▸ **THE PROBLEM**: Please transcribe exactly, and only, the lines of the data below between the line holding "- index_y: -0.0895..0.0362" and the line holding "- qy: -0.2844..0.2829", inclusive.

▸ **GIVEN DATA**:
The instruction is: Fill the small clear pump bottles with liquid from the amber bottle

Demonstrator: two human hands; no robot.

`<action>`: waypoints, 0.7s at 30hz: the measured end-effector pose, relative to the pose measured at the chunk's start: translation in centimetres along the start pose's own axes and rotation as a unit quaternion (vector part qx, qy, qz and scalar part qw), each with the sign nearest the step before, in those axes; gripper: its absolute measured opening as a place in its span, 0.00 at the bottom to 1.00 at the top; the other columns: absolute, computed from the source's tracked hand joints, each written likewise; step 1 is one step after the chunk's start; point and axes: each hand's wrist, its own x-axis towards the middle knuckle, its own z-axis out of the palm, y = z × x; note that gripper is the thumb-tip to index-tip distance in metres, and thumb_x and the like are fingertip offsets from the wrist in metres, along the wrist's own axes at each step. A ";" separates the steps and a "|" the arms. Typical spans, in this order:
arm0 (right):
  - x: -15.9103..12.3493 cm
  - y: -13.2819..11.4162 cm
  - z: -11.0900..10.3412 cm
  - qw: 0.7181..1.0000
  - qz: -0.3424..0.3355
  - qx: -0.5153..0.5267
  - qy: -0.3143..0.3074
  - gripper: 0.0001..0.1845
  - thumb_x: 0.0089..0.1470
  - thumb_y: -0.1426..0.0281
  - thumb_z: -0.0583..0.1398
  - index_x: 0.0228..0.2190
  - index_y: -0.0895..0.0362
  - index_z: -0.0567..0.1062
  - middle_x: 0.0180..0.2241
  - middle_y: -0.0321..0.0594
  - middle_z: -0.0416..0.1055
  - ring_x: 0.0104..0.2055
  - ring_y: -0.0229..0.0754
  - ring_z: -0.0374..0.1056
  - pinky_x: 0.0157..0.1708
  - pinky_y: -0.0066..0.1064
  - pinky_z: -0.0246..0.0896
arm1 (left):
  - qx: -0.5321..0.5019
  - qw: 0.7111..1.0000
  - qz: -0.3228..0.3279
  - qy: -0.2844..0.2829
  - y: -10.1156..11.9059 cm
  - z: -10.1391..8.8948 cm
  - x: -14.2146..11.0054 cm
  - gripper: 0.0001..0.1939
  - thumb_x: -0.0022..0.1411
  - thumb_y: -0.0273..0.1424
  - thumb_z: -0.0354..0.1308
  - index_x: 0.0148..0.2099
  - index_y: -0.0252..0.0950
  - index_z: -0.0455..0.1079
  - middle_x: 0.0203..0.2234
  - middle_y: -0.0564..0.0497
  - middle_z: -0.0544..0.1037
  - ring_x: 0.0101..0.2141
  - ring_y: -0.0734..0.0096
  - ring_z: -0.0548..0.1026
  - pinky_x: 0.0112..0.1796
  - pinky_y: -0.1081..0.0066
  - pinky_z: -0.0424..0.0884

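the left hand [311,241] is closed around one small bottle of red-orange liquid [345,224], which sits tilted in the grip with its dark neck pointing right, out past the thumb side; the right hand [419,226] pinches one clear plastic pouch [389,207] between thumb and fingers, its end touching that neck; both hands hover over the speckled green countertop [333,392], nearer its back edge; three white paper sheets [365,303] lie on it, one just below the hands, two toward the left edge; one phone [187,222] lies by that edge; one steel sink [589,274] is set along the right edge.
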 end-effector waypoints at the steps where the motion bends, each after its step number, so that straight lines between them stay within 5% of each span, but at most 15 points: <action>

▸ **ANSWER TO THIS EXERCISE**:
  - index_y: -0.0895..0.0362
  - index_z: -0.0567..0.1062
  - middle_x: 0.0180..0.2241
  - middle_y: -0.0321..0.0594
  - middle_z: -0.0416..0.1055
  - ring_x: 0.0104..0.2055
  - ring_y: -0.0229..0.0754
  - ring_z: -0.0374..0.1056
  - pinky_x: 0.0157..0.1708
  - pinky_y: -0.0066..0.1064
  - pinky_z: -0.0246..0.0896
arm1 (left):
  - qx: -0.5321..0.5019
  - qw: 0.7111..1.0000
  - qz: -0.3228..0.3279
  - qy: -0.2844..0.2829

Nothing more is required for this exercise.